A few years go by, and then one day Andrejs’s mother calls her up:

“Dear, if you hold any part of life to be sacred — go visit Andrejs in prison.”

The Nineties

Riga

InitiallyIeva, Aksels, and Monta stay with Ieva’s parents in their two-bedroom apartment in a Khrushchev-era building in the outskirts of Riga. Ieva’s brother Pāvils is studying in America and his room is empty. “It’s a nice room, on the sunny side!” Ieva says in earnest joy as she sits on the floor among the clutter, watching the sun reflect on the rust-colored roof of the building across from them. The room is too small to fit three beds. Monta sleeps between Aksels and Ieva. She often shifts to an angle in her sleep and Ieva and Aksels have to fight to keep from being pushed out of bed.

During the day, Aksels and Ieva look for jobs.

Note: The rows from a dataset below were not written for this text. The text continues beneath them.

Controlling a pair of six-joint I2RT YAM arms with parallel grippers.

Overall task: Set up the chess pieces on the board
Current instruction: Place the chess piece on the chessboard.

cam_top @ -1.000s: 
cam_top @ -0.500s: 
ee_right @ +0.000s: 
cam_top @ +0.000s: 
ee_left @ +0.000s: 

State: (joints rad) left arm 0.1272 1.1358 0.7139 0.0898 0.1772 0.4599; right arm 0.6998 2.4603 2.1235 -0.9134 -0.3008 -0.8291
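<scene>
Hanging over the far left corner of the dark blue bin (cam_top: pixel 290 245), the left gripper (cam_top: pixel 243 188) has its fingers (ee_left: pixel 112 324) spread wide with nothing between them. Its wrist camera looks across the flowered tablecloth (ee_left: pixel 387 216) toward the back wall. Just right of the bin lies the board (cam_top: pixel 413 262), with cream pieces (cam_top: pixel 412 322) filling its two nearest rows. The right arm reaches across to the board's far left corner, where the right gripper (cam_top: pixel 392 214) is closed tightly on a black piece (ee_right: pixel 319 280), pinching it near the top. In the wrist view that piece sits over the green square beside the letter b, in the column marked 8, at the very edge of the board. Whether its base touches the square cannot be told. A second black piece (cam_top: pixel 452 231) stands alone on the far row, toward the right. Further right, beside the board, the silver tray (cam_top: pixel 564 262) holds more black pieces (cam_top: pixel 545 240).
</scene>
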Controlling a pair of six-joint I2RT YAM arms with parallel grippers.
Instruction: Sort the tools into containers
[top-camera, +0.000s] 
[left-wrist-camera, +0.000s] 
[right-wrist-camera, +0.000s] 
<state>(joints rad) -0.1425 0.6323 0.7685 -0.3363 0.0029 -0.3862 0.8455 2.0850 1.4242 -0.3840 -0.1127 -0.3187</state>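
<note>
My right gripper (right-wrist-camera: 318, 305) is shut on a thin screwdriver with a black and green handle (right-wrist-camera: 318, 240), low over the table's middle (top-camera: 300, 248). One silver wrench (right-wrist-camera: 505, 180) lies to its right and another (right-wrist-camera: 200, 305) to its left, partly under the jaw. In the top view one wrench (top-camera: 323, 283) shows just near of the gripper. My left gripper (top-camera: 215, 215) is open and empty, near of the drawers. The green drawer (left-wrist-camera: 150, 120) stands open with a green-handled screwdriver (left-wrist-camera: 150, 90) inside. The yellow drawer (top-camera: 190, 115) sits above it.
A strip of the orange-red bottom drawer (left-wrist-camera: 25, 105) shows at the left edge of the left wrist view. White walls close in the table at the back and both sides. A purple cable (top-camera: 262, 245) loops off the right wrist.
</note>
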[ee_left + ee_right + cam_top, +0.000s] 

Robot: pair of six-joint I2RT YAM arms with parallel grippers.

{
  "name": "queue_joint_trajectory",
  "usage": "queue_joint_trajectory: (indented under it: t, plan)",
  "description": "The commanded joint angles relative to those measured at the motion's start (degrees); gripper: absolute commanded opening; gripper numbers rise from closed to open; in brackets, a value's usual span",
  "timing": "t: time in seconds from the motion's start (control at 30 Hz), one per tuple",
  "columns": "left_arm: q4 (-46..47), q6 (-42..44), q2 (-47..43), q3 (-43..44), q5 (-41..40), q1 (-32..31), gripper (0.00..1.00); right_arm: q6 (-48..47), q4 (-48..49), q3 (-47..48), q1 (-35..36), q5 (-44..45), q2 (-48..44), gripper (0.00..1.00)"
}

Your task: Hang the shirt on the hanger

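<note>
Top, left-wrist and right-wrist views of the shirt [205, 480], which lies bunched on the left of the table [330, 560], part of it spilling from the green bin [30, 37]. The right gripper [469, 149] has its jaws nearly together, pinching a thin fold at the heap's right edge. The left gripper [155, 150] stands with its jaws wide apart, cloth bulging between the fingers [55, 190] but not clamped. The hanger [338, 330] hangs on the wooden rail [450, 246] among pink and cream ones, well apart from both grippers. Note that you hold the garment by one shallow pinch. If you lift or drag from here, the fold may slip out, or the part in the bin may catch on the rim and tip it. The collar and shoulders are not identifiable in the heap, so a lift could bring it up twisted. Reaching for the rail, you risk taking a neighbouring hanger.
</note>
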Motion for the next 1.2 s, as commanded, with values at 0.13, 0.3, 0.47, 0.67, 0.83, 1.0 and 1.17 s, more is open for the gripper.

Ieva’s mother Lūcija babysits Monta because Monta is still too young to send to kindergarten.

Ieva’s father Pauls still works in an office; despite the changing times, every morning for the past thirty years he stands at the mirror tying his tie, then takes his briefcase and heads to work. He was never in the Young Communist League and has never been a member of the Communist Party — something that’s considered a huge plus in these times. Possibly because the members of the Communist Party who were quick to switch sides are now Pauls’s bosses. A hard-working person will be hard-working no matter where he is. Pauls and Lūcija have never taken sides, unless you count the time Pauls burned his Soviet passport at the Freedom Monument during the Awakening Manifesto. After that Ieva and her father went to vote in the first election of the newly independent Latvia. The officials didn’t let Pauls vote, he didn’t have a passport. I burned it at the Freedom Monument! he had shouted, but they still didn’t let him vote.

“An official is always right,” he later joked about his bad luck.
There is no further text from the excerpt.